After the HL7 UK conference

I’ve spend two days of last week at HL7 UK conference, and it was worth it. It was nice to see what are the hot topics in the HL7 domain, and some topics seemed to be a real focus of interest from the community.

A couple of thoughts about the feel of things: first of all, CDA is getting stronger. People are more focused on CDA than any other method for messaging, and this is supported by NHS’s choice to use CDA for messaging. However, HL7 community may like to  consider thinking about  why people are so focused on CDA, when they have a huge amount of work channeled into building models based on the RIM. I mean, CDA has  a more controlled environment of (kinda) its own, and that seems to take a lot of attention.

This was the conclusion I reached a couple of years ago, when I first started about how to implement the national project in Turkey, and I can see that more or less everyone is going towards the same direction now. I consider this as a signal for HL7 people all around the world to take a good look at the modeling practices and approaches people are taking. If people do prefer CDA due to its simplicity, than there is something wrong with the other parts of the work.  In general, I have doubts about the modeling approach of HL7 V3, especially about the specialization practices in RIM based modeling. Throwing away attributes from parent as you descend from it, is not a good fit with the object oriented technologies, which will be a problem in case you want to reflect RIM to a JAVA ITS.

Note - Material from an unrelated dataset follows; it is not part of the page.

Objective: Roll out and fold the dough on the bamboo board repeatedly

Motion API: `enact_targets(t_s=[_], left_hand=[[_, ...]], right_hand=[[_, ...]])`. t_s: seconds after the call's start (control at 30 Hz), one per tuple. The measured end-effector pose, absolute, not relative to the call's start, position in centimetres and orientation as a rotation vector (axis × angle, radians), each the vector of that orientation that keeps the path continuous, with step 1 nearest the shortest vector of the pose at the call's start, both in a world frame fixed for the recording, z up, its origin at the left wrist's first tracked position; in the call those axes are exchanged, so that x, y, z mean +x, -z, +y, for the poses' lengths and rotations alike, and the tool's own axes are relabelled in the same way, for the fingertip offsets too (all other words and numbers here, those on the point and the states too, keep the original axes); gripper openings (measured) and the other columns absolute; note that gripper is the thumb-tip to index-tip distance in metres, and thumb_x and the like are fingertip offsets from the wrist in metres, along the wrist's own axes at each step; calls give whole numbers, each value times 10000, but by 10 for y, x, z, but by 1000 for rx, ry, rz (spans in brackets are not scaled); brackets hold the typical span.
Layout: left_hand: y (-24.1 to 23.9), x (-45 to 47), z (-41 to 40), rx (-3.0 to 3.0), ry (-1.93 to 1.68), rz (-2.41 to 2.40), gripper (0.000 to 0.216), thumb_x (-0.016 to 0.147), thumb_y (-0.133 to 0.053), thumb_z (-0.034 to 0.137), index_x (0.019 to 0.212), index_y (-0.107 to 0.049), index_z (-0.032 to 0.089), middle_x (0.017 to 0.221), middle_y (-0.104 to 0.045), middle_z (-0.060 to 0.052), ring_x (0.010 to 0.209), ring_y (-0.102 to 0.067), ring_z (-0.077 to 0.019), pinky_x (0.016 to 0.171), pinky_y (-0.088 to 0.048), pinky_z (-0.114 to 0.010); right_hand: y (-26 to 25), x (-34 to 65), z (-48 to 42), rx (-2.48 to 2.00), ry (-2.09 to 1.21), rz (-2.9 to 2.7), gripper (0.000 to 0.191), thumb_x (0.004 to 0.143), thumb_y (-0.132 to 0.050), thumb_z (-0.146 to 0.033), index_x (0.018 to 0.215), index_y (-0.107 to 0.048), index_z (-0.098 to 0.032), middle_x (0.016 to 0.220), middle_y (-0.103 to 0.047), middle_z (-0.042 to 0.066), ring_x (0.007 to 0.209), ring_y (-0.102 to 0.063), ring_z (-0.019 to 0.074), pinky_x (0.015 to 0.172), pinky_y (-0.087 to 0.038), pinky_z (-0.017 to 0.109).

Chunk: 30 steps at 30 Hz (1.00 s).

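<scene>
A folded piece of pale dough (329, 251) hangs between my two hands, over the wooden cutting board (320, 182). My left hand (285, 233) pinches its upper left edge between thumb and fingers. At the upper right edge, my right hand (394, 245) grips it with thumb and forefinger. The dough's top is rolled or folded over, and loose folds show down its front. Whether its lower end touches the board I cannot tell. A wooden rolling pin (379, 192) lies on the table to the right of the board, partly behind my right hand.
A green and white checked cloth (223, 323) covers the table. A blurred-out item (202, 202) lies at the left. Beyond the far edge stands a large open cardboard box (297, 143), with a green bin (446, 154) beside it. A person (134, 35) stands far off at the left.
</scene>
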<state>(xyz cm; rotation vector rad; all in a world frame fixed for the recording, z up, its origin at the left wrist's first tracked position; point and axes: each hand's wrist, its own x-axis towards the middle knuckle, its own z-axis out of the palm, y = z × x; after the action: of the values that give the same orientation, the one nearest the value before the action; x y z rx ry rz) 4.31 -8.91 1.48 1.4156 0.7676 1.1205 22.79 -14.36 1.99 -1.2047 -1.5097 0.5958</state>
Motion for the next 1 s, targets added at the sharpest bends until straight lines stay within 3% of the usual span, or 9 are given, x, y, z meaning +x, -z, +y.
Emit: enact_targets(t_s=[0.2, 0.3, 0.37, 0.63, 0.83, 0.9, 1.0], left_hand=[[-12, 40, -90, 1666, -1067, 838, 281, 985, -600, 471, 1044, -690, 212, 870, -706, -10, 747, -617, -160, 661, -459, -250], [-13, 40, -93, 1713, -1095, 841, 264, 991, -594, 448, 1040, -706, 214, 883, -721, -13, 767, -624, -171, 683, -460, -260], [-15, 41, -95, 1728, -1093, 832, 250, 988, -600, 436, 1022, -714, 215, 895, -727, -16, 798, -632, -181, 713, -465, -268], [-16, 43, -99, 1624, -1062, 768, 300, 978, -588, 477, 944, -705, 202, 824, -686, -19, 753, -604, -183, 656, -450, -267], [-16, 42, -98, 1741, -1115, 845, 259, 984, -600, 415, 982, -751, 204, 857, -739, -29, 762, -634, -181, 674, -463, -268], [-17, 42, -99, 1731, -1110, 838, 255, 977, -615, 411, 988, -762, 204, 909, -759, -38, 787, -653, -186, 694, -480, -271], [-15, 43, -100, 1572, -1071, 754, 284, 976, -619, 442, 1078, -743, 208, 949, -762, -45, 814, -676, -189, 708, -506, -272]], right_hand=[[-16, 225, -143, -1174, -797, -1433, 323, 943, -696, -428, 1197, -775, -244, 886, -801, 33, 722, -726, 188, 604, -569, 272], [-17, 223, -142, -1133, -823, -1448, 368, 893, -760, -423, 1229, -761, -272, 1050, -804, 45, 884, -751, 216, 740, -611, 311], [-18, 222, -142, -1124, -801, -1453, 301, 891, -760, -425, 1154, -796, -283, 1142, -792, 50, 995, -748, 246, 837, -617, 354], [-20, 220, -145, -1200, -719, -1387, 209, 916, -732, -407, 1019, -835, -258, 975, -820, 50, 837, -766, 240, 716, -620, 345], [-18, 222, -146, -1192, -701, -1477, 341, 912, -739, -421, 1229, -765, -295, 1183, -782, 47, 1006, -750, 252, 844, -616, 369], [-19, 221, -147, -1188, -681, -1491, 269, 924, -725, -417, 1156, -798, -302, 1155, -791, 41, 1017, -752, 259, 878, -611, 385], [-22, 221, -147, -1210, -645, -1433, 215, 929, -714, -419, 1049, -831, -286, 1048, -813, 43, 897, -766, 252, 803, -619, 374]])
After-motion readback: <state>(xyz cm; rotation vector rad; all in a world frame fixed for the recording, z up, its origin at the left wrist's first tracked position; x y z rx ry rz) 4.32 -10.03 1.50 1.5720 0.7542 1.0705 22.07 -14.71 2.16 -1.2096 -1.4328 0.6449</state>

Work around the tooling efforts seem to go in a better direction, and the demo of the Eclipse based modeling solution was nice. I’l like to know how that will end up. I guess RIMBAA is another important initiative to follow, but in general I do not think I am happy with the offered solution. I somehow feel that it will bring more trouble than it eliminates, especially due to work that will be necessary for integration with the local system

Seeing OpenEHR discussed in the event was nice, and listening to Dipak Kalra was even nicer. HL7 is a messaging standard, that’s how it is defined, but what happens after the message arrives is another huge question. OpenEHR has answers for this question, and I guess it would be nice if HL7 domain would also consider the phases after successful messaging.  There is more to write about the whole thing, especially about terminology and information models relationship, but that is another thing that deserves its own post.